Противоположное течение — герменевтика. Текст важен, якобы, не сам по себе, а в связи с обстоятельствами его порождения и восприятия, и важно не значение, а толкование. Как всегда, противоположности сходятся. И в том, и в другом случае мы упираемся в текст, в мертвый продукт живой деятельности, ее окаменелые останки. Да, по форме окаменелостей опытный палеонтолог в состоянии вообразить себе нечто шевелящееся. И даже если эти догадки близки к тому, что было на самом деле, — ну и что? и что такое "на самом деле"? Вот когда мы восстановим популяцию мамонтов — это будут живые существа, а не формальные реконструкции. Неважно, что современные клоны никогда в точности не повторят ископаемый организм. Они войдут в наш быт по-новому — и это станет объективным "толкованием" палеонтологического "текста".

Точно так же, лишь общаясь по поводу каких-то языковых продуктов, мы постигаем их значение и смысл, наполняем их реальным содержанием. Сам текст, оказывается, не так уж и важен — на его месте мог бы оказаться другой. По мере необходимости тексты подвергаются культурной обработке, многократно "переинтонируются" и "пересказываются", теряют печать авторства, превращаются в фольклор. И в конечном счете закрепляются в языке как одна из его абстрактных форм.

Вот и еще один урок литературно-лингвистического эксперимента. Интонации столь же иерархичны, как и грамматика, фонология — и остальное. В языке все взаимосвязано, одно всегда может превратиться в другое. Каждую фразу в тексте можно произнести десятками способов — и это придает ей разный смысл. Но произвола нет — ибо для каждой фразы из всех возможных интонаций годится лишь небольшая часть. А когда несколько фраз соединяются в текст, их интонации уже не сами по себе, они активно взаимодействуют, притираются друг к другу и создают общий интонационный строй. Вплоть до полной определенности — и тогда работает принцип дешифровки, и вступают в игру семантические коды, трансформационная грамматика и прочие навороты машинообразной лингвистики. В общем случае перевод — дело творческое, ибо требуется правильно передать стиль целого, сделать верные допущения о его назначении. Техническая статья — это одно, беллетристика — уже другое, а философский трактат — совсем третье. Например, поэт может сознательно соединить в одном образе несколько тем, играть на их переплетении и противоречиях. Было бы величайшей глупостью воспринимать стихи как весть, как проповедь, как наставление... Чем усердно занимаются, например, толкователи Омара Хайяма или Новалиса. Кроме знания и мудрости — есть еще и поэзия, и чем больше ее в стихах — тем они гениальнее. Матерная частушка или блатной романс в этом плане вполне соизмеримы с творениями Эсхила, Фирдоуси или Гете.
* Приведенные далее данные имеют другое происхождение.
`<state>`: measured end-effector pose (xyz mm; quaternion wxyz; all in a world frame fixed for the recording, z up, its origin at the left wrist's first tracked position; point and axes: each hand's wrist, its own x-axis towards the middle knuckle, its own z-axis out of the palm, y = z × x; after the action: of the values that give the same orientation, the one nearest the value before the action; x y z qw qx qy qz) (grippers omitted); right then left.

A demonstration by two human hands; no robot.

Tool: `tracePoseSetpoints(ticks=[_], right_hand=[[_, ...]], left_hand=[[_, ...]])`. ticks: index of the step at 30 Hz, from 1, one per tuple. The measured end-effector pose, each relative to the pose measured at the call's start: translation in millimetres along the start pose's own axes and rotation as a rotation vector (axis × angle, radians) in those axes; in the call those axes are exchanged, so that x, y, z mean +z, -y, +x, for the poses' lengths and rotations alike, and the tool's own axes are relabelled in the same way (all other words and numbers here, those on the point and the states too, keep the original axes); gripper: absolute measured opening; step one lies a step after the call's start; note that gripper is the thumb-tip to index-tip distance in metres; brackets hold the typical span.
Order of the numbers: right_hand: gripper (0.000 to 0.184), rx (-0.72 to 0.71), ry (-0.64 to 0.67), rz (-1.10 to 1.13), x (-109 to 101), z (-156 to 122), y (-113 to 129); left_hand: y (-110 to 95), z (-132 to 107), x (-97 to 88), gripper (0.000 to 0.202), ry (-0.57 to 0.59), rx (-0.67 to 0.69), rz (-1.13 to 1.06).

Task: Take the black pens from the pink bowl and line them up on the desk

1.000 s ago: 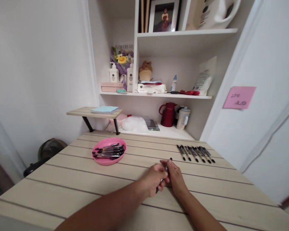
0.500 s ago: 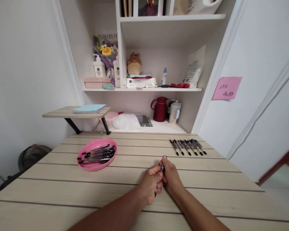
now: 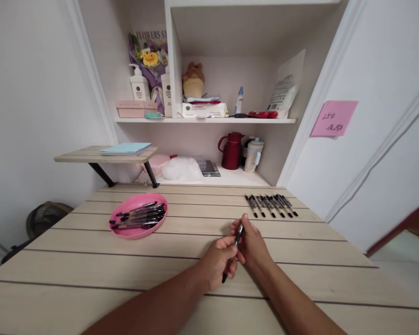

Когда мы обнаруживаем в чем-то внутреннюю стройность и целостность, есть соблазн принять это за артефакт, догадаться о культурном предназначении и заняться интерпретацией. В каком-то смысле это всегда правильно — только в качестве творца иной раз выступает сам исследователь, проецируя свое воспитание и время на нечто неодушевленное, пробуждая в нем душу — которая дальше может самостоятельно идти по разным мирам, и одушевлять что-то еще. Творения человеческие, напротив, могут остаться вне культурного поля и потерять собственную одухотворенность, стать вещью среди вещей. Однако поскольку при жизни они все-таки опирались на единство и универсальность человеческой культуры, они останутся внутренне идиоматичными, интонационно насыщенными — даже если соответствующий культурный контекст больше не существует, или вообще никогда не существовал. А значит, есть смысл этим заняться — и осмысленны в том числе и поиски смысла.